Sempre attraverso la formula del gioco di squadra i ragazzi collocano storicamente gli eventi passati e attuali della storia della comunicazione e della tecnologia su una lavagna magnetica, mentre con il laboratorio di “technology museum e stories” possono osservare i reperti relativi alla comunicazione nel Museo della tecnologia, che sorge in uno spazio del 'U.O.E.P.S.A. dell’ASP di Catania, grazie a un’attività di stories che li stimola a realizzare dei video e discutere sulle opportunità e rischi legati alla condivisione di immagini on-line.

«Per buona parte del tempo si stupiscono di tutto ciò che vedono – prosegue Cacciola –, rimanendo desiderosi di conoscere e capire sempre di più. Sono ragazzi dell’era digitale, per i quali il computer è uno strumento diciamo pure preistorico, sostituito dai telefonini, neanche dal tablet. Un progetto del genere ha il grande valore di connetterli al loro passato, fondamentale per capire tutto ciò che hanno oggi in mano. Il museo tecnologico, per esempio, ha quatto sezioni significative da questo punto di vista: la videoscrittura dove, per esempio, trovano le macchine per scrivere, poi la telefonia, la fotografia, la musica e il cinema. Hanno così modo di vedere l’evoluzione dal grande al piccolo, dal meccanico al digitale, trasformando tutto in un’esperienza intensa e totalizzante».

Non consueta ma comprensibile, visto che il progetto si svolge all’interno dell’Asp, la futura nascita di una sala mindfulness in cui potere rilassarsi attraverso pratiche legate anche allo yoga.

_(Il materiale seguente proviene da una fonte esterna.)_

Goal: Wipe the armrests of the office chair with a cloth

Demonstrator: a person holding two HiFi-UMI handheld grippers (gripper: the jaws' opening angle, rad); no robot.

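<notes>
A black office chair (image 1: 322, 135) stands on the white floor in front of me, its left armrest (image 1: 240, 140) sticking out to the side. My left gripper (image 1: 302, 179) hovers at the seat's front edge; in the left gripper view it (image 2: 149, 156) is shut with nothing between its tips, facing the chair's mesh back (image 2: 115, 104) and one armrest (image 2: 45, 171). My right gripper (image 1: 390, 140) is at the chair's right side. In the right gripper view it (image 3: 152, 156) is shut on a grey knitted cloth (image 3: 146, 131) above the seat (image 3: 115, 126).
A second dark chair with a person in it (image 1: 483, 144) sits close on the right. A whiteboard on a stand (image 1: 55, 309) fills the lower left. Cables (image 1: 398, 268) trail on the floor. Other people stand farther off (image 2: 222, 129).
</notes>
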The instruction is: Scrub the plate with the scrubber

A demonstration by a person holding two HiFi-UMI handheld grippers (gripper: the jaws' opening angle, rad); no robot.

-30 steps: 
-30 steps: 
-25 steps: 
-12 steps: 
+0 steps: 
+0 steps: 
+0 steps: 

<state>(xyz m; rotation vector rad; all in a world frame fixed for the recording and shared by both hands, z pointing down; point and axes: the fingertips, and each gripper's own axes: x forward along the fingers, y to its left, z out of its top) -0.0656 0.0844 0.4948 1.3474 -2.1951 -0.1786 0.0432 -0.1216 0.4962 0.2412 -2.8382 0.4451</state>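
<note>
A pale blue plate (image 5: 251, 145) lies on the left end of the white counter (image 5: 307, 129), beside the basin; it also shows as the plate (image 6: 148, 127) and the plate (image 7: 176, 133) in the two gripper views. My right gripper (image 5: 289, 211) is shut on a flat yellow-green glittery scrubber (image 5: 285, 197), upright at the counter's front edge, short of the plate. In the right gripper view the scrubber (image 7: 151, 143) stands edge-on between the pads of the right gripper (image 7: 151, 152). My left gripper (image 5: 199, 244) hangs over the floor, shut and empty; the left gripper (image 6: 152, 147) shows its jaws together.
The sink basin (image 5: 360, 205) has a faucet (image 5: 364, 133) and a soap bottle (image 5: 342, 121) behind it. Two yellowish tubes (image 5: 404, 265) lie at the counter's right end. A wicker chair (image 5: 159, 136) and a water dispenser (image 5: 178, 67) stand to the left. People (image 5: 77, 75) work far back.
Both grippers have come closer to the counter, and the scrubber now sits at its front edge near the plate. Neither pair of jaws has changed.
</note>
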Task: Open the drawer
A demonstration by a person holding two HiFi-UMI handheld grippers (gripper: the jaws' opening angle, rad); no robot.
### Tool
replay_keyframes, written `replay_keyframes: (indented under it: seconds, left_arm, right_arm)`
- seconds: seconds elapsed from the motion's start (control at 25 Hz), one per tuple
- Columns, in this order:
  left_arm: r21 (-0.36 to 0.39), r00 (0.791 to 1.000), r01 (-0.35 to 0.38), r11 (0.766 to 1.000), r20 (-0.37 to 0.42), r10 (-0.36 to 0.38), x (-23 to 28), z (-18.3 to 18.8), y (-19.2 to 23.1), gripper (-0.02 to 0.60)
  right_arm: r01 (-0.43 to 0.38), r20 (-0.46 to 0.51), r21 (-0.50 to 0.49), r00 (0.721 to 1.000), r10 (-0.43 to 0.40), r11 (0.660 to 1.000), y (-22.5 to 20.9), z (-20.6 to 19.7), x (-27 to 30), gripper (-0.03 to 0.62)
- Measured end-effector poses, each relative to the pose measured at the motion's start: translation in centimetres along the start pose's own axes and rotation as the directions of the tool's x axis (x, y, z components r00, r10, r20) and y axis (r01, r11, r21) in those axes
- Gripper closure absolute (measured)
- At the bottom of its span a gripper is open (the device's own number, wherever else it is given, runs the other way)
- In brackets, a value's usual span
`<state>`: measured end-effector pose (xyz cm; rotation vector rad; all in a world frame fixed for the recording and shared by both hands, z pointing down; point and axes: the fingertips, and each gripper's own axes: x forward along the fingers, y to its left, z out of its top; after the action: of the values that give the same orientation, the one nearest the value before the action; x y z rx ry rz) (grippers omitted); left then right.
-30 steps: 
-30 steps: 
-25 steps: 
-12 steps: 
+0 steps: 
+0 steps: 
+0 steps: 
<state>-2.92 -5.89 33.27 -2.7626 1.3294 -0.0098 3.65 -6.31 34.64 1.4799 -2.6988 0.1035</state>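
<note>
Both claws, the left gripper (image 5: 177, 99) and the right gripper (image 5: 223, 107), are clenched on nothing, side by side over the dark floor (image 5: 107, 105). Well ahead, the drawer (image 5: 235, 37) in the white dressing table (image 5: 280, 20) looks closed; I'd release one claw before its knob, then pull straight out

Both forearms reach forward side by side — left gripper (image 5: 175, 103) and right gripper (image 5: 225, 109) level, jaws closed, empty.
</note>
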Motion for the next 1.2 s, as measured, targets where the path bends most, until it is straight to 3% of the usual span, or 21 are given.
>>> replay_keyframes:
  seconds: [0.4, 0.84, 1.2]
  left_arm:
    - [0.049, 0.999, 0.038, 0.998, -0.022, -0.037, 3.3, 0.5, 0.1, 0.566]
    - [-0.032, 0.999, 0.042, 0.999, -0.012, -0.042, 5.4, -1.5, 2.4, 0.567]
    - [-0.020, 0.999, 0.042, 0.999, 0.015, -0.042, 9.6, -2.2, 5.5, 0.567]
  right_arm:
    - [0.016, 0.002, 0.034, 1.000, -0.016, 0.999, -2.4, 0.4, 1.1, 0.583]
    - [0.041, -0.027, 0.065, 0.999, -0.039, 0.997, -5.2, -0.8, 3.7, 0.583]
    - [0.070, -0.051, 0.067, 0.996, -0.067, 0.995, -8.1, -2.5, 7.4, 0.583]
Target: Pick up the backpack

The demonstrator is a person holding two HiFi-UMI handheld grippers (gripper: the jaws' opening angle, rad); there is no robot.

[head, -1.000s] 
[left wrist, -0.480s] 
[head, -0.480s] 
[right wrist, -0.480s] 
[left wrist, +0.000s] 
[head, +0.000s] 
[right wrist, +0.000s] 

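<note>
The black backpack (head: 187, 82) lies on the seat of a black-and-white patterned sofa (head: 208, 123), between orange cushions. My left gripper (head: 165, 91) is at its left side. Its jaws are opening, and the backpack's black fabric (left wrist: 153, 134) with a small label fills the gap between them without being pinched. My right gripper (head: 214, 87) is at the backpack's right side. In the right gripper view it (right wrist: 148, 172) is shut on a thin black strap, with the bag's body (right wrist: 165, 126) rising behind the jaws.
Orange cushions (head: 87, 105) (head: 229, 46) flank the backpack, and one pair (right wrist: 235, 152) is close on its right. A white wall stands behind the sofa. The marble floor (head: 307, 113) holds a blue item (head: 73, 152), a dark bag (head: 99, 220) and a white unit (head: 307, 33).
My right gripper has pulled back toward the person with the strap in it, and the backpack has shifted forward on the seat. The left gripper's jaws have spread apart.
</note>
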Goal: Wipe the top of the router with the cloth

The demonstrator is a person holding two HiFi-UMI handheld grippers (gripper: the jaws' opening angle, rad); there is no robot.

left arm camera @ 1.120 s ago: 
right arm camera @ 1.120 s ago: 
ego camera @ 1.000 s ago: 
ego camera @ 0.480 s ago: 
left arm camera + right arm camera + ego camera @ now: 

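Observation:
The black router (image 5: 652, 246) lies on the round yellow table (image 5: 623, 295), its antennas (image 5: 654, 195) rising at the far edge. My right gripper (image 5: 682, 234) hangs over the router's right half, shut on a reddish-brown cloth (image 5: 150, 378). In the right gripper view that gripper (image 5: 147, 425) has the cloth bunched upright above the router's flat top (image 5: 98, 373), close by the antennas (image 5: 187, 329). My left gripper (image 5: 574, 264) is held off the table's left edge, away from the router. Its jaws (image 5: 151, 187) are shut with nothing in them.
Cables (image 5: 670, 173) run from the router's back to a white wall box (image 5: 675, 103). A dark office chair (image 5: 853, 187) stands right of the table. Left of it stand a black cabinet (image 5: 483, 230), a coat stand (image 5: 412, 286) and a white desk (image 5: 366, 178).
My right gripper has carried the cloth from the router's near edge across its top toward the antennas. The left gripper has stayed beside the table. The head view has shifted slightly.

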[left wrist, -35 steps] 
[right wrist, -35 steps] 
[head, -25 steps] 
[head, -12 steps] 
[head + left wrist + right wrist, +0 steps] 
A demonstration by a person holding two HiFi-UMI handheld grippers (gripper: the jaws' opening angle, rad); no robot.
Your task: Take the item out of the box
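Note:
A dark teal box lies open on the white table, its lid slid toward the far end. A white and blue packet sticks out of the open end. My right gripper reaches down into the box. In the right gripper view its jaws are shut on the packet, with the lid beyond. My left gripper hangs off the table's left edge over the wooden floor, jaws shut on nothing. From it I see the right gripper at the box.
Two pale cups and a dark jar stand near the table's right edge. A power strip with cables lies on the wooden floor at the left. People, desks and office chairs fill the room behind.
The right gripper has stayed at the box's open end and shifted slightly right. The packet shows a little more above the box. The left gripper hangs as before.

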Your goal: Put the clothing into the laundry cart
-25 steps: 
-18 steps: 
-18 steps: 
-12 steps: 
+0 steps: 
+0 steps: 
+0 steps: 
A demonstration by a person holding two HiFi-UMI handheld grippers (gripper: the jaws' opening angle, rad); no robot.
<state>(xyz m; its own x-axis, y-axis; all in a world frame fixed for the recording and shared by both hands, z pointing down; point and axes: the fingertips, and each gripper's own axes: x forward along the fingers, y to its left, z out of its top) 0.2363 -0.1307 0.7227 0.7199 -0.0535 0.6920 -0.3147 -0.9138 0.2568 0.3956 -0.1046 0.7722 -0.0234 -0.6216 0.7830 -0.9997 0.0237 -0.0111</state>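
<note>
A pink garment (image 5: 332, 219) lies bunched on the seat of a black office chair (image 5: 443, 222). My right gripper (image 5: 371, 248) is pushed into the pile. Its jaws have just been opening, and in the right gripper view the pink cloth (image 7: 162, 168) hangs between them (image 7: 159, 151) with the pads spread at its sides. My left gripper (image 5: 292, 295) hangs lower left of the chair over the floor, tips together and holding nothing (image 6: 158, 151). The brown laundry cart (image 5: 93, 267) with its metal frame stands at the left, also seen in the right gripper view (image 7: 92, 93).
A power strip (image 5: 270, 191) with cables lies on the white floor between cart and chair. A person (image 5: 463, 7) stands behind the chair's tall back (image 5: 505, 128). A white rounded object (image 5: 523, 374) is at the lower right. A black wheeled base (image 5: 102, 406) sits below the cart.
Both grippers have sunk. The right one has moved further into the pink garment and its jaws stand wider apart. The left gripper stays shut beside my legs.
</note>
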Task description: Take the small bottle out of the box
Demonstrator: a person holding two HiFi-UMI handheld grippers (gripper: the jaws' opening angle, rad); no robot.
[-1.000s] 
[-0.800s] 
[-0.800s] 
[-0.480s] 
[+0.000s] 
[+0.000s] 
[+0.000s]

«L’abbiamo pensata perché i ragazzi devono capire che, se la tecnologia li eccita e attiva, non avendo però sempre conseguenze positive, ci sono tecniche e strumenti in grado di farli rilassare e dare loro un’altra visione del mondo. Questo è un percorso pensato per insegnanti, ragazzi e genitori degli alunni della scuola primaria e secondaria di primo grado, ma riteniamo che possa interessare la comunità tutta».

Un buon inizio che ha già dato ottimi risultati ma che può diventare, così come più nelle corde dei giovani, virale, contaminando di buone prassi i loro percorsi e sollecitandoli a una riflessione attenta su quel che vuol dire rete e interconnessioni.